Это отношение к жизни, как к очень интересной и иногда захватывающей игре, и есть главный камень преткновения. Старик Бессеменов может быть в этом спектакле и мягок, и человечен, но представить его ироничным и дурачащимся невозможно. Все предписания и нормы (как за стол садиться, как замуж выходить, как сахар колоть), которые для детей всего лишь правила игры, для него составляют смысл существования. Собственно, в конфликте, стоящем за пределами этого спектакля, та же история. Ибо в нынешнем театральном раскладе ясно противопоставлены две парадигмы:

1. В искусстве есть некие нормы, которые нельзя нарушать.

2. Искусство существует вне всяких норм. Все ко всему можно приспособить, если все перевести в игру.
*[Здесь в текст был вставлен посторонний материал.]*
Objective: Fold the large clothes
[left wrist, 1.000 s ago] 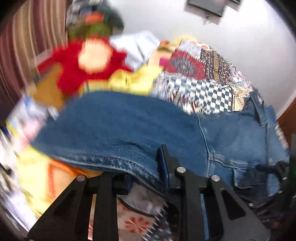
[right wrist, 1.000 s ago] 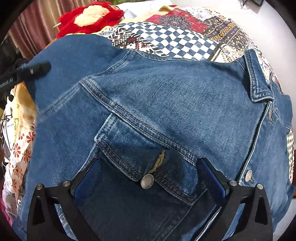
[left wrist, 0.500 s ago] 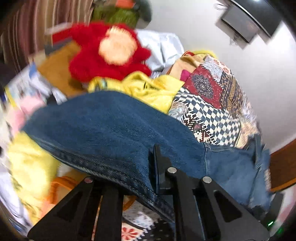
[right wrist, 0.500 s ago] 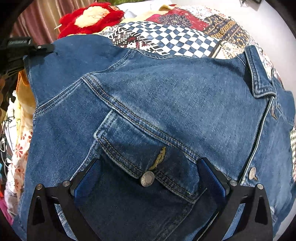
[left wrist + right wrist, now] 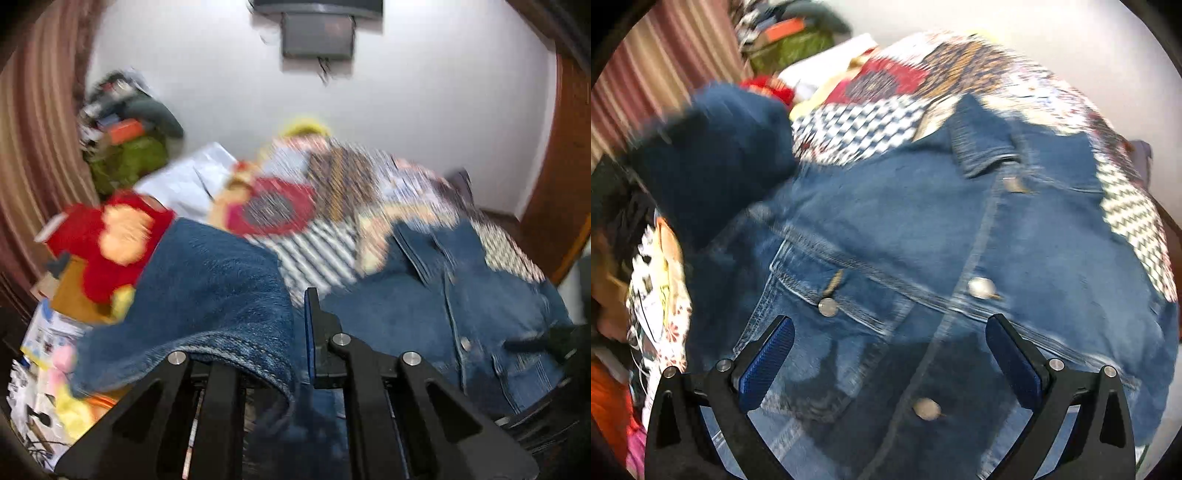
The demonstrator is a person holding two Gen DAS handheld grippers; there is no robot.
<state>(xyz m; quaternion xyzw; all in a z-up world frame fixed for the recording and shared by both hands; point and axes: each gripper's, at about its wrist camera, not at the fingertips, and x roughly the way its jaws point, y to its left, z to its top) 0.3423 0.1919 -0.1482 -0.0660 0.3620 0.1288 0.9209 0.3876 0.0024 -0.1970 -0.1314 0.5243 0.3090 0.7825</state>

Подробное проживание роли вполне совместимо и с почти эстрадной эксцентрикой, и с доморощенным символизмом. Захотим — добавим и горсть мистики. Захотим — щепотку гротеска.

Незадолго до премьеры Серебренников так сформулировал смысл своей постановки: мол, старики будут жить у него по законам психологического театра, а молодым достанется авангард. На самом деле тут совсем другой конфликт — между стилем, вне которого старшее поколение не мыслит свое театральное бытие, и нынешним многостильем. Это самое многостилье (в одежде, в дизайне, в искусстве) вообще есть знак времени, и словом «авангард» его не обзовешь. Ибо авангардист, как и революционер, всегда хочет поменять одни правила на другие, свято веря в важность этих самых правил. Серебренников верит в то, что придумывание правил — тоже игра. Он стал едва ли не главной фигурой нынешнего театрального поколения именно потому, что овладел цветистым многостильем лучше и бесстрашнее других. Твердо усвоил главную заповедь наших дней: не принимай стиль жизни за ее смысл. Играй, а то проиграешь.